The bad news: The world is going to hell in a handbasket!
The good news: You can return the handbasket for life, no questions asked.
At least in Germany, if you bought your accessory for hell from IKEA.
Famous for the flat pack, our Swedish born friends have introduced the flat guarantee to Germany. Save the receipt, enjoy your IKEA kitchen, and bring it back in ten years.
Our regional newspaper introduced its readers to the concept like this: "It sounds crazy and absurd, but..."
You see, in Germany, the lifelong return policy is big news indeed because it widens Germans' idea of customer service.
Having gone from an indifferent "ah", or "what you want" to "lifelong return" within little more than one generation is interesting indeed, because it raises a few questions.
1. Will IKEA bought stuff become a standard item in German prenups and divorce settlements?
Can German lawyers, courts, legal translators, paralegals be trusted to recognize that "Billy" or "Bjorn" may be a book shelf and a lamp and not two children for which visitation rights and child support need to be set?
2. Have IKEA and the others considered German trash collection and recycling issues?
Light bulbs a German customer might simply chuck into the trash despite a bit of mercury in the bulb might warrant a note by the retailer: remove all of this hazardous stuff before you show up at the store in a brand new Beamer to return the five Euro clip-on lamp.
3. Will IKEA become the darling of Germany's social benefits officials?
The mean tested [sic] minuscule benefits a German may find himself on after just a year of unemployment looks like a wet dream for the government folks.

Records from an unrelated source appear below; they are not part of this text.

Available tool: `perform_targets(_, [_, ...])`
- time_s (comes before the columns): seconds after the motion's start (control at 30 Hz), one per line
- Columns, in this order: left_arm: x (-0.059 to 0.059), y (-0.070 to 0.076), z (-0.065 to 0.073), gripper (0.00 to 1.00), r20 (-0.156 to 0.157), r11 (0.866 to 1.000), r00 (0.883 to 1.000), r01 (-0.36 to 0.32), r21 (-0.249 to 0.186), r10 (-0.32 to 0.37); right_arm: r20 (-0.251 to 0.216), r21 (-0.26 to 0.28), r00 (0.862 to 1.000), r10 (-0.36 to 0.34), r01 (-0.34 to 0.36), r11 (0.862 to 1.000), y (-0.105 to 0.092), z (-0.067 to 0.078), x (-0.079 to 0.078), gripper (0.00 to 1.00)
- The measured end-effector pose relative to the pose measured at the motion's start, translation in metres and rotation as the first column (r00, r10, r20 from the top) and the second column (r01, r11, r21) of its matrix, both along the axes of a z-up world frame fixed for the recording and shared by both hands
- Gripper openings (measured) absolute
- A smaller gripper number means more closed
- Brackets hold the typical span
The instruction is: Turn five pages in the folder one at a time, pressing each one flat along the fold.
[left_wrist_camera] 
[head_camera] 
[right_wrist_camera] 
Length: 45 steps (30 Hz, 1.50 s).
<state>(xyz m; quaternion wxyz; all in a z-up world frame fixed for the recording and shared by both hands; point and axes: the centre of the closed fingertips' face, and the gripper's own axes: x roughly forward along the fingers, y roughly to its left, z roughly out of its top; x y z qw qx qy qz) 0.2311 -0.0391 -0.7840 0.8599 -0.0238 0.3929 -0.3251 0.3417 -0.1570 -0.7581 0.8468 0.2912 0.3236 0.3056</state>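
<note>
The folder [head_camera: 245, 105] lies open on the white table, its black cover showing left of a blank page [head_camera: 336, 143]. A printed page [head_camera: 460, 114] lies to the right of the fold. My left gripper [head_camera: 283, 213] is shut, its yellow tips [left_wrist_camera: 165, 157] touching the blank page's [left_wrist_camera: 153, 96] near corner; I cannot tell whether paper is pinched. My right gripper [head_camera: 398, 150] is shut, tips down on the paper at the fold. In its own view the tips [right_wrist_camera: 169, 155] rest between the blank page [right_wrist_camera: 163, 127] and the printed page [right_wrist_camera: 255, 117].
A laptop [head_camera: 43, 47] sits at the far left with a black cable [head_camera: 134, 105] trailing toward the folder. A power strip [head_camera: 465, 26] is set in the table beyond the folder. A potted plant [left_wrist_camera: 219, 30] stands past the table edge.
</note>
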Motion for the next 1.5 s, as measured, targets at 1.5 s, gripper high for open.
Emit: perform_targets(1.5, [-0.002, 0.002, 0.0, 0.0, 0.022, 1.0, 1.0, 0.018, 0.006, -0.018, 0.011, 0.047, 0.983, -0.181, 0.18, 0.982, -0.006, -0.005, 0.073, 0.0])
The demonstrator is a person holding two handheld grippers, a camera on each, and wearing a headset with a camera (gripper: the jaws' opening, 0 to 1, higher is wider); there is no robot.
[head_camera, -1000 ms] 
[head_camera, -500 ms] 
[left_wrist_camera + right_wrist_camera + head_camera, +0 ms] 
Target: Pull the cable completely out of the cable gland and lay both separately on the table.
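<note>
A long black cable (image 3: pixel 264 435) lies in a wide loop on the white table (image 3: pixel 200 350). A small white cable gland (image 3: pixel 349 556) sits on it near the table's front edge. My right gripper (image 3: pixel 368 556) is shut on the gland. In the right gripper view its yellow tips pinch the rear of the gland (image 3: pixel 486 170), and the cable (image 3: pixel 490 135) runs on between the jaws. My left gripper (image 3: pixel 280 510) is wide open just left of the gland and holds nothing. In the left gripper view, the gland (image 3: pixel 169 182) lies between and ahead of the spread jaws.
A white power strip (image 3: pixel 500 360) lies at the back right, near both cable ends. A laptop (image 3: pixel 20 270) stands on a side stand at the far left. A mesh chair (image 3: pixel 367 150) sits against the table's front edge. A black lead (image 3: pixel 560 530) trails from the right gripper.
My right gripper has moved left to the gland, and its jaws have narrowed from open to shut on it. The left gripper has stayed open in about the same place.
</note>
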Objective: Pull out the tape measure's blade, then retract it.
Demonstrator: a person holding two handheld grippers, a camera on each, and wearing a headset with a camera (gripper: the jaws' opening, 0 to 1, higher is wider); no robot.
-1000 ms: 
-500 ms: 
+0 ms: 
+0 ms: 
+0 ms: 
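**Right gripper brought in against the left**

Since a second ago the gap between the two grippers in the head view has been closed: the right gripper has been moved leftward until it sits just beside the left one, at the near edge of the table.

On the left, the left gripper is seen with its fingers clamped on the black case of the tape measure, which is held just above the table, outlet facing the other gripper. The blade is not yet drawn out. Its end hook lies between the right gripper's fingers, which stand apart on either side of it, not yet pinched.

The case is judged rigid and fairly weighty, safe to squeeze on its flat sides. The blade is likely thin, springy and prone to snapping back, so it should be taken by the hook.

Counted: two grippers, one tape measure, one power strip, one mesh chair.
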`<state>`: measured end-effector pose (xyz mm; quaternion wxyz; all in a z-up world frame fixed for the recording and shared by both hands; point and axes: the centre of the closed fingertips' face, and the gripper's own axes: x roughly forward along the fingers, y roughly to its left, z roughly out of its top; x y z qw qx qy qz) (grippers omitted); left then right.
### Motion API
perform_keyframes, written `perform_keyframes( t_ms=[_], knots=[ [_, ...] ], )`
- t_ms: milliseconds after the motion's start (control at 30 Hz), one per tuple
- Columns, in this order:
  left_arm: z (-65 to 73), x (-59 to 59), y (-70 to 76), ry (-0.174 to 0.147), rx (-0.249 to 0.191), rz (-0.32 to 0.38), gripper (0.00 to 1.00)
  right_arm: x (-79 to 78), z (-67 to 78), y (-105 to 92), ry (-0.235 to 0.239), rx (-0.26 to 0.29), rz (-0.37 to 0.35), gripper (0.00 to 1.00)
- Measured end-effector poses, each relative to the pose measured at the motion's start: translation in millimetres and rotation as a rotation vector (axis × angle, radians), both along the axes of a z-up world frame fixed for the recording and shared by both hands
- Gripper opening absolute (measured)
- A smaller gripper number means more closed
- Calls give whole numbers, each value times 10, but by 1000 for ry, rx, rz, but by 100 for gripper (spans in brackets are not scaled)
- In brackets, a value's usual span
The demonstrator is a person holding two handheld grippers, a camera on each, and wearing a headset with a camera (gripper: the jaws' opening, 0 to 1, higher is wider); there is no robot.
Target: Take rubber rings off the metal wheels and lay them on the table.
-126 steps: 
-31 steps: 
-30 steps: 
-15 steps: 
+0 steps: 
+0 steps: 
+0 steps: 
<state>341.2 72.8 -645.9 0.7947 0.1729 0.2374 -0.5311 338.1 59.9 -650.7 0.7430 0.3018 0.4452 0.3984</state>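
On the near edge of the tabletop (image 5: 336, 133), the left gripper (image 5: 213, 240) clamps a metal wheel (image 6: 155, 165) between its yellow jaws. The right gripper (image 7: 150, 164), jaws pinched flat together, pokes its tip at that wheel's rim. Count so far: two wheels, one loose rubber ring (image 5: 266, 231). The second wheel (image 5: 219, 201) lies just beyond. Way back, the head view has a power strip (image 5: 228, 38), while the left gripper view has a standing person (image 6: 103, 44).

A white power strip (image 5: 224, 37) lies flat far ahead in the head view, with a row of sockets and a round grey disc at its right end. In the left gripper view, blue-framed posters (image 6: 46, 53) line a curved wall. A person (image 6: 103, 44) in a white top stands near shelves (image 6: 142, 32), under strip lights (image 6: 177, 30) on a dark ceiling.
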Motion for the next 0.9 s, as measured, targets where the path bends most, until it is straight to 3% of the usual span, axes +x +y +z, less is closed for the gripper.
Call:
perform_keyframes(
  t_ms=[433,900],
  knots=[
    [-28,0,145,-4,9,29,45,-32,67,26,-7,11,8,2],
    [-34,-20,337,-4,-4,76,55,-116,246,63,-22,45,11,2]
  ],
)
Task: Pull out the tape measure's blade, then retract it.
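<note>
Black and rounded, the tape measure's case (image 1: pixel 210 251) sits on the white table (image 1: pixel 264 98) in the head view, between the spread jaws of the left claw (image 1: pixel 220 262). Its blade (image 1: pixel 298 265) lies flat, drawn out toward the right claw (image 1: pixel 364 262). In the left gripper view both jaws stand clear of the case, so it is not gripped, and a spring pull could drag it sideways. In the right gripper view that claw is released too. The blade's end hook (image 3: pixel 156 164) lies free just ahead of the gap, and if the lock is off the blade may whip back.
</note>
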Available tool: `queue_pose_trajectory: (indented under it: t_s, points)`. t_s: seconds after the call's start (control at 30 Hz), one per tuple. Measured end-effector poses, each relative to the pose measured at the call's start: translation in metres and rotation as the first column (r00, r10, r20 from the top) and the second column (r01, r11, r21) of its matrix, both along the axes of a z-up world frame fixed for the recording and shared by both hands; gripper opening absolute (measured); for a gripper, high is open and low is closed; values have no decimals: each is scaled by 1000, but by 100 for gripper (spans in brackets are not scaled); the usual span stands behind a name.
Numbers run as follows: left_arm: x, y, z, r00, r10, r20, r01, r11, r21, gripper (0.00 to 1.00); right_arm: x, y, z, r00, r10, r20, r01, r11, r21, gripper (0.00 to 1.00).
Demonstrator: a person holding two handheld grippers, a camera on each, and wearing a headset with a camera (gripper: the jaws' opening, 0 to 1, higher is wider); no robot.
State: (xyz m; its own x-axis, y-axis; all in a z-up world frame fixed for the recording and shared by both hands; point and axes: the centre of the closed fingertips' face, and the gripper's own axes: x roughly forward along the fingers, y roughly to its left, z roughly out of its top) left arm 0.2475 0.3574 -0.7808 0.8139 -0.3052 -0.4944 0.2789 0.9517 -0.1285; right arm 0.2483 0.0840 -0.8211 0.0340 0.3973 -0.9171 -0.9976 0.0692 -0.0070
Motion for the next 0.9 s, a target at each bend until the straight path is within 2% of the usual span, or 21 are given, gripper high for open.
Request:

Sure, we'll take some 20 Euros a month out of your meager check, but you need to give us the receipt. We'll then go to IKEA in 20 years and get them to give us a new one.
But, dear retailers, thank you for trying to introduce the concept to Germany.
Land's End, we love you.
[Update August 2015]
Saw a newspaper article a few days ago that said customers are not taking advantage of the policy. The article then went on to say that Ikea's lifelong return policy has been in effect for a little over six months in Germany.
That's half the standard one year warranty time around here, no time at all. Don't even quality paper journos understand the "lifelong" in lifelong return policy?
[End of Update]
[Update 8/17/2016] This is a sad day for the blogster. It* had hoped to read examples of astute German welfare bureaucrats telling their "customers" to shop at Ikea and provide proof by submitting scanned receipts with their basic furniture allowance applications.
Instead, Ikea just cancelled the lifetime warranty, effective September 1. In the future, Ikea shoppers will have one year to return unwanted goods for a refund or an exchange. The linked article in Der Spiegel happily quotes company officials saying that "far over 90% of returns occur within two to three months after purchase".
Had anybody bothered to ask, say, the Land's End people, they would have told you that this has been true forever.
They might also have told you that this is not the point of a lifetime warranty.
* The blogster decided to go full on gender neutral years ago.